It's all in the books...
I've got a college degree. Heck, I've got a couple of 'em. They're ok. They look good in a frame and they're like an e ticket that gets you on the good rides at D-Land. Truth is - I recommend them to everyone - but to get one, you have got to buy the books.
The library is the big lie in college. They tell you that all the books you need are available for checkout, but the ones that you want are always gone and the ones they have are only for use inside the quiet four walls of the ivory tower. I can't read an entire book sitting in the library media center; I have to be near the TV, a glance out the window, a short walk to the kitchen stuffed with comfort food when I realize that I won't be sleeping tonight because I have procrastinated too long by staring out the window when I should be reading.
Truth is: I'm a slow reader.
I get distracted. I start reading about a topic and off my mind goes writing its own ending. Sometimes I catch myself mid daydream realizing that it was inspired by the book but has nothing to do with the subject between the covers. I could pick up a copy of Moby Dick and end up fantasizing that I'm on a toboggan trail in the Everglades being chased by a pack of wild boar all because Melville mentioned bacon as Ahab broke through the ice.
Not my wife though.
That woman could read nose down in a book on the back of a Harley swerving in and out of rush hour traffic in the rain and never look up. It is unbelievable. She once came home on a Friday night with a new book that would have taken me literally weeks to force my way through: When I woke up on Saturday morning she had all but forgotten to sleep but that book was devoured. Like any sweet-hearted gal, my girl loves a sappy love story or a novel about women stickin' it to the man, but those books are nothing compared to her newly acquired library of "What's Goin Down in Your Belly with Your Baby," books.
It is like she is studying to be a babyologist. I have never seen a student take to a subject like this with her newly found thirst for knowledge about the life growing inside her.

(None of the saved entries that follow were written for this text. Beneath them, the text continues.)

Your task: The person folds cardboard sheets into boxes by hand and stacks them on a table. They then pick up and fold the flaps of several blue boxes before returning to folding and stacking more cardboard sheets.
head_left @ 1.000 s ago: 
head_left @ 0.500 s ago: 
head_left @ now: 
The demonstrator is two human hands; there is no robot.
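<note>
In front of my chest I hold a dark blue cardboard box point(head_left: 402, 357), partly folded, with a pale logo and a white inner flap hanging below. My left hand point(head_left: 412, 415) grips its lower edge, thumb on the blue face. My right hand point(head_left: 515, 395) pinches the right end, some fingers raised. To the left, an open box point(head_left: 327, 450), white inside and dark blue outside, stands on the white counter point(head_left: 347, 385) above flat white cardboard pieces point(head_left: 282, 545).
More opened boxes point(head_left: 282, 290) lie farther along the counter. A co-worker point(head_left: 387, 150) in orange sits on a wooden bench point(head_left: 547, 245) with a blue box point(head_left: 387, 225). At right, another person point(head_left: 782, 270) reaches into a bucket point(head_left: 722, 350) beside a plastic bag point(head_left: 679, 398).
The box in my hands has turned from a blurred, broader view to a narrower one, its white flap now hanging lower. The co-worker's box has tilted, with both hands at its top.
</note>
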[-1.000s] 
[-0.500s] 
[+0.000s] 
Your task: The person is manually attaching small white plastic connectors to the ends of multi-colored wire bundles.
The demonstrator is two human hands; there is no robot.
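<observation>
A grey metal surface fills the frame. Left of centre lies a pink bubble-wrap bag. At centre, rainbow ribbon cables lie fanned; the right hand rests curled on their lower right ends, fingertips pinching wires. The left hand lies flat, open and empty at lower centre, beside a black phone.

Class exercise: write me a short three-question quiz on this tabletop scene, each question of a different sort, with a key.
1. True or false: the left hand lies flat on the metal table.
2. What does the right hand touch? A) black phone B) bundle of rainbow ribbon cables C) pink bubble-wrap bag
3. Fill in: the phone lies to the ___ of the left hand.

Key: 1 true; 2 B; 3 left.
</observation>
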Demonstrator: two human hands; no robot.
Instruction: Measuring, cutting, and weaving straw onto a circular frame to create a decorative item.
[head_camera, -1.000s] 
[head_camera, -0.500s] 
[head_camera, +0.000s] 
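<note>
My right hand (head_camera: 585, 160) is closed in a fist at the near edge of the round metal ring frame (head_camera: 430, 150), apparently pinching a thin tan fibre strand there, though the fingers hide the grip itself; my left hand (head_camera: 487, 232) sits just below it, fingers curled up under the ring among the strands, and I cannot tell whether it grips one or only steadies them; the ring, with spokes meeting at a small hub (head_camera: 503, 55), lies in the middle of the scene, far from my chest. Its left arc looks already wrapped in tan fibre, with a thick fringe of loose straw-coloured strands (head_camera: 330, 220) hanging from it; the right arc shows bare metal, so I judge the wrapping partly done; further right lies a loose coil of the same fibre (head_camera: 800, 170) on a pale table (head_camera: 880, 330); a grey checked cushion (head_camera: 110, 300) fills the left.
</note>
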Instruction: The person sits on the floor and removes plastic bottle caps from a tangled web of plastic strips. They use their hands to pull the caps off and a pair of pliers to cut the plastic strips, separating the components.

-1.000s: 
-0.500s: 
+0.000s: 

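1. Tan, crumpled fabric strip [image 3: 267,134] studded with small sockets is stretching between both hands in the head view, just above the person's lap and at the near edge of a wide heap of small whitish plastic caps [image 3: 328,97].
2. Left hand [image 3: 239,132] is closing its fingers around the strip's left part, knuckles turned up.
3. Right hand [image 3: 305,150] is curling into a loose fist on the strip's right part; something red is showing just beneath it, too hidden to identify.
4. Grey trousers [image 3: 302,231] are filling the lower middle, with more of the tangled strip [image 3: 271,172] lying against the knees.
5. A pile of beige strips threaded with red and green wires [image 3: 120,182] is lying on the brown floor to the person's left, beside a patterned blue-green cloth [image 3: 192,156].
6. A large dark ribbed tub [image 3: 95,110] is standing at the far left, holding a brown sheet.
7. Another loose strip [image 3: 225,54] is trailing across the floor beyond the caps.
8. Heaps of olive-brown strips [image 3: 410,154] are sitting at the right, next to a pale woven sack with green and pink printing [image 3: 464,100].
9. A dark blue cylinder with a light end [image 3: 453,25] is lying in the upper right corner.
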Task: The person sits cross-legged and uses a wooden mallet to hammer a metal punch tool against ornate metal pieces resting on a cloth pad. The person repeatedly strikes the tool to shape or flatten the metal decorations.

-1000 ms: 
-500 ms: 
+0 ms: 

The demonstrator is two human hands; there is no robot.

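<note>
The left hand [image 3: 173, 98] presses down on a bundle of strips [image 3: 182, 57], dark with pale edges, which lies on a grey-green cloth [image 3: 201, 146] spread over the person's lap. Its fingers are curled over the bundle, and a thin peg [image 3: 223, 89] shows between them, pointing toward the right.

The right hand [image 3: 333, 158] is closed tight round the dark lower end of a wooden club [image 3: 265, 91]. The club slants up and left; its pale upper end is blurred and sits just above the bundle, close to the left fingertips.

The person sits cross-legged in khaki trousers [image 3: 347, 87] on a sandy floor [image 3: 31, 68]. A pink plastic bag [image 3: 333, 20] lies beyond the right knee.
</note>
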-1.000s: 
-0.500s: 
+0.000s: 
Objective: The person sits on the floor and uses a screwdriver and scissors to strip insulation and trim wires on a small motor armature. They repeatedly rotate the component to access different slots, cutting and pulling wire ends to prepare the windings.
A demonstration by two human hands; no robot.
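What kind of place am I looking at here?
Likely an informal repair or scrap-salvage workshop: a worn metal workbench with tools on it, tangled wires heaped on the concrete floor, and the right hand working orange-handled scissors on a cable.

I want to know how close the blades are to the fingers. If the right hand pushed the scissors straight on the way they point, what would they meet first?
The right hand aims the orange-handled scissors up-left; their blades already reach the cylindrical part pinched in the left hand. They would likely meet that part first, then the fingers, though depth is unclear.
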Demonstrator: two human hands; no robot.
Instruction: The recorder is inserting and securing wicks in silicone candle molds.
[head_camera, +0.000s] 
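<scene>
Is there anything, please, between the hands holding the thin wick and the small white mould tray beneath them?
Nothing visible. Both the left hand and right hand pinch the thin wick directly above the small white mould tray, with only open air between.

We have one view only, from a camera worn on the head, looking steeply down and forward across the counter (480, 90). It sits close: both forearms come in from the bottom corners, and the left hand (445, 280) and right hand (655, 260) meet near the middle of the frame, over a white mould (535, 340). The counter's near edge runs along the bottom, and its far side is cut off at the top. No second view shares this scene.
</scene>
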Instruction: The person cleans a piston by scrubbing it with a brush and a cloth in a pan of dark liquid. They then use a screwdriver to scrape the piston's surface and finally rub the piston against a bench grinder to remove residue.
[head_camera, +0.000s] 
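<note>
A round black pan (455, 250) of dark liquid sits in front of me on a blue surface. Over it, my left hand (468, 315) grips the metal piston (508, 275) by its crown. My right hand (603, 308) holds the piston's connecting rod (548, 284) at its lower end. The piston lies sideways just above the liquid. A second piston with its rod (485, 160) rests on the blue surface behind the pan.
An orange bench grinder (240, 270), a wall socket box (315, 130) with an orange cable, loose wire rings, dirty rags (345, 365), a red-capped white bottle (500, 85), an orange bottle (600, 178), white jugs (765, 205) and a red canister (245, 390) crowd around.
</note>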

This quest for understanding drives her to read every word of every page like she were consuming her last meal. Unlike an inmate's last request for a bucket of Kentucky Fried that will be eaten alone in the corner of his cell, this newly found body of knowledge apparently must be shared.
Every page is filled with descriptive accounts of the size of her placenta and accurately measured volumes of blood charging through her uterine walls. There are charts and pictures and arrows pointing to body parts no man was ever supposed to know about. Sure I took 8th grade sex ed, but I didn't pay attention to the inside parts. But here they are...and they are the fascination that holds my wife's attention day and night as she studies for her role as birth mother in September.
She is riveted. She reads for a while, finds something that she just has to share and then hangs it out there in the universe and looks longingly to me to respond that I too am just as engaged in this fascinating information.
Now, truth be known, I love the ocean. So, I get it. I can flip through a surfer magazine and find a picture that makes me think, "This has to be shared with the world," and on the rare occasion that I have ventured across the room to say, "Honey, you have got to see this," I have received the most courteous faux interest my wife could muster.
Apparently courtesy nods are appropriate for surf mags but not recommended for baby books.
"Did you know the baby is as big as a peach?"
"Did you know she is growing fingernails?"
"Did you know the baby can recognize my voice now?"
Cool. Really? Neat.
I am not good at this.
She tilts her head, the way she does when neither of us is sure what I am thinking, and she looks at me as if to ask if I am even listening. She is such an angel, rather than assume I am stupid enough to actually not be interested in the research regarding fetal sleep patterns and how music may interupt them, she goes ahead and offers me a second volley of information so that I might take another swing at it.
Honestly. I once met a horticulture major in college who was overflowing with information about the use of nitrates in fertilizer and the affect on the growing plant. This guy could talk endlessly. And although I never really cared about his plants - I was captivated by his excitement.
This is what its like living with my wife's books.
I can't read them. I'm just not that good of a reader. I know that I would start on chapter one, and by the end of the page, I'd be on stage jamming in a Reggae band with my unborn son in my mind. And although my college educated wife, a brilliant instructor by trade, could walk me through the book chart by chart, in a way that would prepare me for a standardized test on the subject, I just don't get the excitement. Not about the book anyway. The information is interesting, don't get me wrong, but what does keep my interest is her.
I went to college. I read the books. But they never interested me the way these books interest her. It is like watching a little girl with her first doll house. To me her excitement is far more exciting than the information that excites her. The light in her eyes, the perma-smirk on her smile that says...look what I am doing...I'm growing a baby. The college degrees may look good on your walls, but that's all you got from your books; when I finish my books - my journey will begin.
So, although I try my best to listen, and I think I have her fooled, the intrigue on my face has nothing to do with the facts and everything to do with the delivery. She is just fun to watch.